3. Where would this much vaunted square have been placed? Only one area was possible - further out on the plain (where there was plenty of dead ground and dongas for Zulu cover). No dout all the ammo and some food would have been protected in the middle but we seem to be presuming that the rest of the stuff - wagons, cattle and commissariat (which, in effect, WAS the column) would be abandoned. Even if the Zulu didn't come on to the Martini Henrys, they could have helped themselves to all the cattle, or at least driven it away, and even manhandled a wagon or two away - or used them as cover, whether turning them over (a la Stanley Baker) or not.

How foolish Chelmsford would have looked, standing on the Isandlwana plain, 2000 rifles at the ready, minus his food, shelter and transport for the next few weeks and with no method of returning to Natal other than by the way his chastened reconnaissance force eventually did - only this time with 25,000 Zulus holding their sides with laughter.

4. Talk of forming a square, or any other defensive formation of men, seems ridiculous to me. To avoid the disaster above, they'd have had to be very close to the wagons and cattle, which would have given the Zulu plenty of cover.
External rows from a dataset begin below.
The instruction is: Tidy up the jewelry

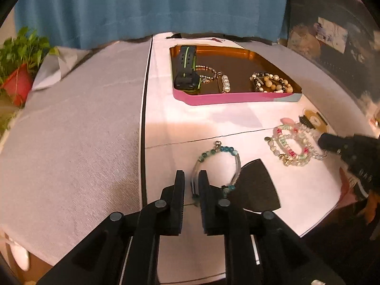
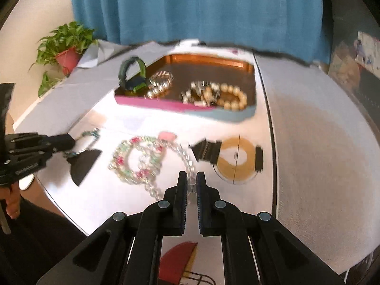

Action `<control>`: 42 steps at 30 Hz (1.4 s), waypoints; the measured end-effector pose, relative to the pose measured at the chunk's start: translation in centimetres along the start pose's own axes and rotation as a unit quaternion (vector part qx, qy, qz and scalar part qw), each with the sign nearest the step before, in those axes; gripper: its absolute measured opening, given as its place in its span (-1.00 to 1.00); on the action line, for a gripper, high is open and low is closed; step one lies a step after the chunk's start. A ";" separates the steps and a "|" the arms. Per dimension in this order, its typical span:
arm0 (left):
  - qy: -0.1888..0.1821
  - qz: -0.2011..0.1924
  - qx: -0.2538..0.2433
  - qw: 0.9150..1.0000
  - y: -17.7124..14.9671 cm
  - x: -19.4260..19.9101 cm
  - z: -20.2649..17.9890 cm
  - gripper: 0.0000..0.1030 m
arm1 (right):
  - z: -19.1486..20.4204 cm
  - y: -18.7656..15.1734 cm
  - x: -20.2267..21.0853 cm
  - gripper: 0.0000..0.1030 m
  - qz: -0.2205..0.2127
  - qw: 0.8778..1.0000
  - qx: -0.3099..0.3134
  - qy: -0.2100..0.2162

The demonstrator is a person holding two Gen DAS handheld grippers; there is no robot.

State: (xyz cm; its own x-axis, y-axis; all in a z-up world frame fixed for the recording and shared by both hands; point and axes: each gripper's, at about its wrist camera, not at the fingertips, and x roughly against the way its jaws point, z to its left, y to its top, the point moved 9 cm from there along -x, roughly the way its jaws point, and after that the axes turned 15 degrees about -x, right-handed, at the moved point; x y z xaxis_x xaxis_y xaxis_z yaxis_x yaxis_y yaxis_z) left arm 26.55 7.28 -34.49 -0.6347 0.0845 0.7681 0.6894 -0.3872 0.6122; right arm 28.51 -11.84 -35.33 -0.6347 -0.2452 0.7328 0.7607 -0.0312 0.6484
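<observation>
The left gripper has its fingers drawn close on the pale tube section of a blue-green beaded bracelet, which lies on the white sheet of the table with its far beads curving away from the tips and its right side touching a dark fan-shaped printed patch. The right gripper holds its fingers nearly together around the clear beads of a crystal strand, though motion blur leaves it uncertain how firmly the beads are pinched. That strand runs up to a heap of pink, green and clear bracelets just left of the tips, with a small pink piece at its far edge. Just right of the fingers lies a tan ring-shaped bangle with dark clasps at both sides. Farther back stands a shallow tray with a pink and light-blue front wall and coppery inner walls; it holds a black and green watch, a pearl bracelet, a thin chain bracelet and a pile of cream and black beaded bracelets. Grey cloth covers the table to the left, a potted plant sits at its far corner, and a blue curtain hangs behind.
</observation>
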 end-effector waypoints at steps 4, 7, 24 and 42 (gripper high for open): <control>0.014 -0.002 0.017 1.000 0.4 -0.5 1.0 -0.38 | 0.6 -0.3 -0.2 -0.81 -0.017 0.998 0.052 -0.031; 0.016 -0.006 0.038 0.999 0.7 -0.9 1.6 -0.40 | 0.3 -0.2 -0.3 -0.81 -0.017 0.999 0.041 -0.028; -0.045 -0.026 0.082 0.995 2.4 0.9 -1.5 -0.99 | -0.8 1.8 1.7 -0.85 -0.029 0.996 -0.073 0.031; -0.017 0.005 0.064 0.998 1.1 1.8 -1.1 -0.39 | -0.3 3.9 7.0 -0.85 -0.076 0.993 -0.078 0.052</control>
State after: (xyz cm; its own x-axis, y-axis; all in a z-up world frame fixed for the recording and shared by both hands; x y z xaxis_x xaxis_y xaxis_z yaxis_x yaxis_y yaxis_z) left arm 25.75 6.01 -32.66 -0.6161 0.1132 0.7795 0.7367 -0.2675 0.6211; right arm 27.05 -13.94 -27.75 -0.7328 -0.3245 0.5981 0.6738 -0.2229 0.7045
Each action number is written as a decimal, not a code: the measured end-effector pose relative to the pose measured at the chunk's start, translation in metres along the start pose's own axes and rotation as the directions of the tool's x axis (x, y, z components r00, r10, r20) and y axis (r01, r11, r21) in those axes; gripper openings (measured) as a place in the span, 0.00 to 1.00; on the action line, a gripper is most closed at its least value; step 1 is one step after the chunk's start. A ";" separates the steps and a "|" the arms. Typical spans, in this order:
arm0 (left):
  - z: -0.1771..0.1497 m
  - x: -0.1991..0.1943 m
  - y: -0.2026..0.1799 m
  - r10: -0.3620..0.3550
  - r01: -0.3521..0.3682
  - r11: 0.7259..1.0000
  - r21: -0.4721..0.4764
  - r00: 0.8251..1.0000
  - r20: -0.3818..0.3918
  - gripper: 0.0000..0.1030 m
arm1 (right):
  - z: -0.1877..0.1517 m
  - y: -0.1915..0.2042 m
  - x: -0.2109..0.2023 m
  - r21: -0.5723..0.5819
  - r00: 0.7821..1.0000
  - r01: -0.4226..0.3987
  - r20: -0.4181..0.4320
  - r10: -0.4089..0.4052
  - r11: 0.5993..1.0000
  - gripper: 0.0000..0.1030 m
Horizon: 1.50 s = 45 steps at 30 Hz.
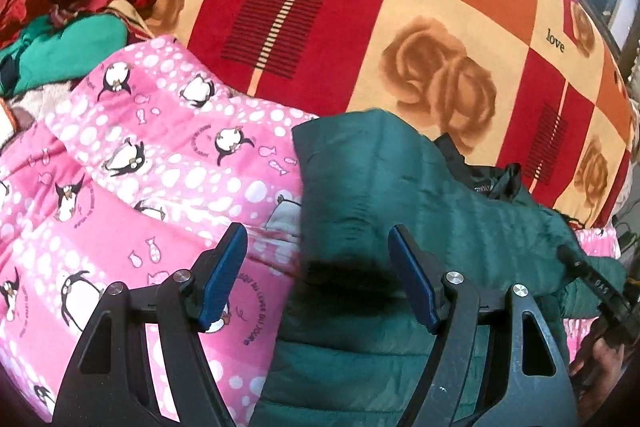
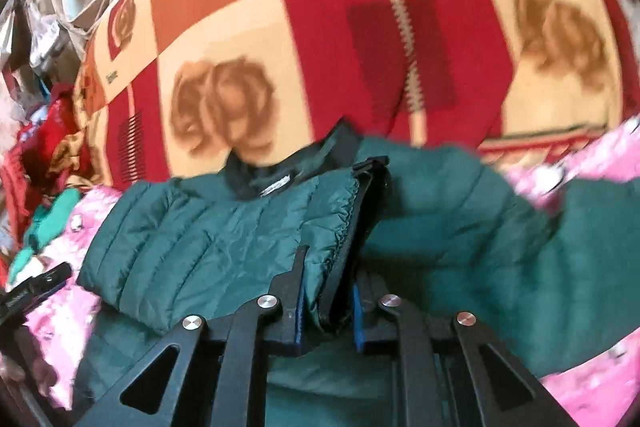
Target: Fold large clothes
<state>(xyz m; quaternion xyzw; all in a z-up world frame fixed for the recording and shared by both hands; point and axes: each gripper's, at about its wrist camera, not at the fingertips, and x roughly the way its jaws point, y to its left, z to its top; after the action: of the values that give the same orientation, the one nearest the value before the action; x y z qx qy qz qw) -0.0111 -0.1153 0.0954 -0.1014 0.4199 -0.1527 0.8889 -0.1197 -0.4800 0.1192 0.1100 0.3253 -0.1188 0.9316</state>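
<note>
Jacket [image 2: 224,227] edge between right tongs [image 2: 326,311]

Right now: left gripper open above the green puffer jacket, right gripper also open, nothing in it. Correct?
Not quite. The right gripper is shut on the green puffer jacket, pinching its zipper edge, as the right wrist view shows. The left gripper is open above the jacket, as you said.

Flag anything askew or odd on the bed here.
Nothing damaged or spilled. The dark green quilted jacket lies rumpled across the pink penguin-print quilt, its zipper edge pinched in the right gripper.
</note>
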 end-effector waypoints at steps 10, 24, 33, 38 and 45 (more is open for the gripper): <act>-0.006 0.020 -0.021 0.018 -0.016 0.997 0.072 0.999 -0.037 0.71 | -0.007 -0.042 0.047 -0.038 0.976 0.204 -0.072 -0.206 0.978 0.16; 0.015 0.036 -0.064 0.025 -0.024 0.992 0.122 1.000 -0.010 0.71 | 0.012 -0.012 0.003 -0.016 0.999 -0.011 -0.036 0.010 1.000 0.74; 0.017 0.081 -0.072 0.082 -0.076 0.991 0.110 0.995 -0.053 0.76 | 0.006 0.048 0.072 -0.143 0.988 -0.077 -0.140 0.057 0.987 0.74; 0.011 0.096 -0.069 0.082 -0.073 0.991 0.113 0.994 -0.073 0.82 | -0.007 0.031 0.100 -0.092 0.984 -0.069 -0.171 0.052 0.993 0.75; 0.008 0.100 -0.062 0.055 -0.049 0.997 0.065 0.995 -0.080 0.85 | 0.002 0.022 0.075 -0.089 0.988 -0.065 -0.149 0.051 0.994 0.75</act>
<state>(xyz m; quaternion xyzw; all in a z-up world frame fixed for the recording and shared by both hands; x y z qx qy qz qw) 0.0431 -0.2086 0.0480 -0.0560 0.4534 -0.1467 0.8774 -0.0554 -0.4705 0.0760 0.0840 0.3948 -0.0679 0.9124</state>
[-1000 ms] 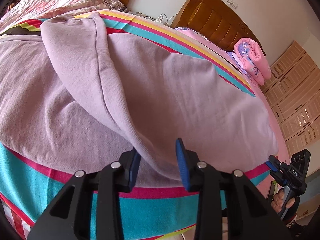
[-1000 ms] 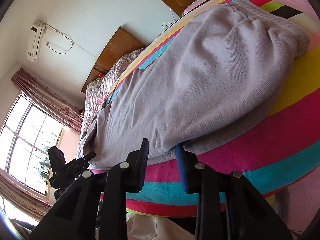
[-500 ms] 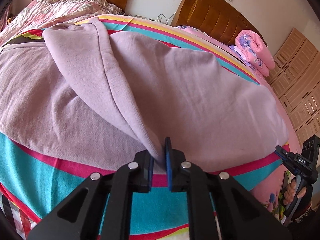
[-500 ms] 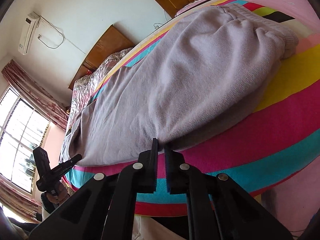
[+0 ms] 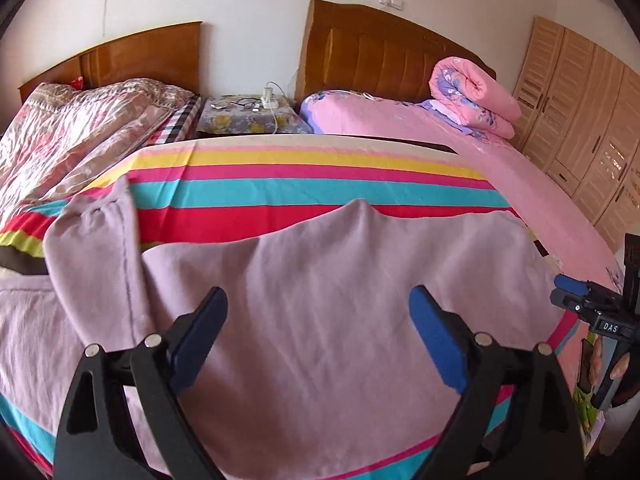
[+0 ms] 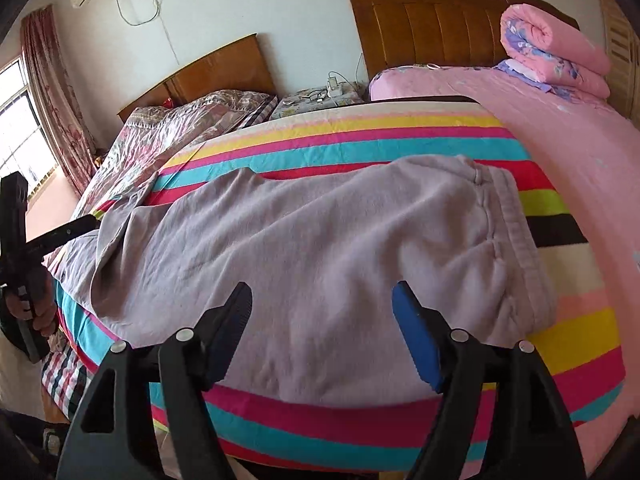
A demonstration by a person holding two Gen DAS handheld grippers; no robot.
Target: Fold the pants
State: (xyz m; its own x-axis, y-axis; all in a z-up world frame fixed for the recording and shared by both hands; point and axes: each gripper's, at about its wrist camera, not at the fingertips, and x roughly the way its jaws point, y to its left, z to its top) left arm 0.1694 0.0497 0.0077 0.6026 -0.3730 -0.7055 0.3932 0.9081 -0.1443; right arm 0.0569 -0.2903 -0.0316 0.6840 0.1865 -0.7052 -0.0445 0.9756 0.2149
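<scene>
Lilac sweatpants (image 5: 320, 300) lie flat on the striped sheet (image 5: 304, 184), one half folded over the other. The waistband (image 6: 504, 224) is at the right in the right wrist view, where the pants (image 6: 320, 248) stretch left. A leg end (image 5: 96, 240) lies turned up at the left. My left gripper (image 5: 318, 340) is open and empty above the pants. My right gripper (image 6: 322, 328) is open and empty above the waist end. The right gripper also shows in the left wrist view (image 5: 576, 304), the left gripper in the right wrist view (image 6: 80, 226).
The striped sheet covers a board (image 6: 440, 100) across two beds. A rolled pink quilt (image 5: 472, 96) lies on the pink bed (image 5: 500, 160) at the right. A nightstand (image 5: 252, 114) with cables stands between headboards. A wardrobe (image 5: 584, 112) is at the far right.
Both grippers were shut on the near edge of the pants; they carried it over, let go and now stand open, raised above the folded pants.
</scene>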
5. Chelmsford gets a bad press for ignoring his own standing instructions about laagering and entrenching every night, whereas it was really something he shouldn't have had inserted in the instructions without knowing that there would be places where it would be impossible to do quickly - Isandlwana? - and when he knew the wagons would be in constant use, such as between RD and Isandlwana. More so if it is true that each wagon needed the number of men often quoted to move a single one into position. I won't go into that any further as I think it is agreed that laagering with wagons was impossible at Isandlwana with the size of that camp, and also much of the soil there is rocky and, on the saddle, just shale.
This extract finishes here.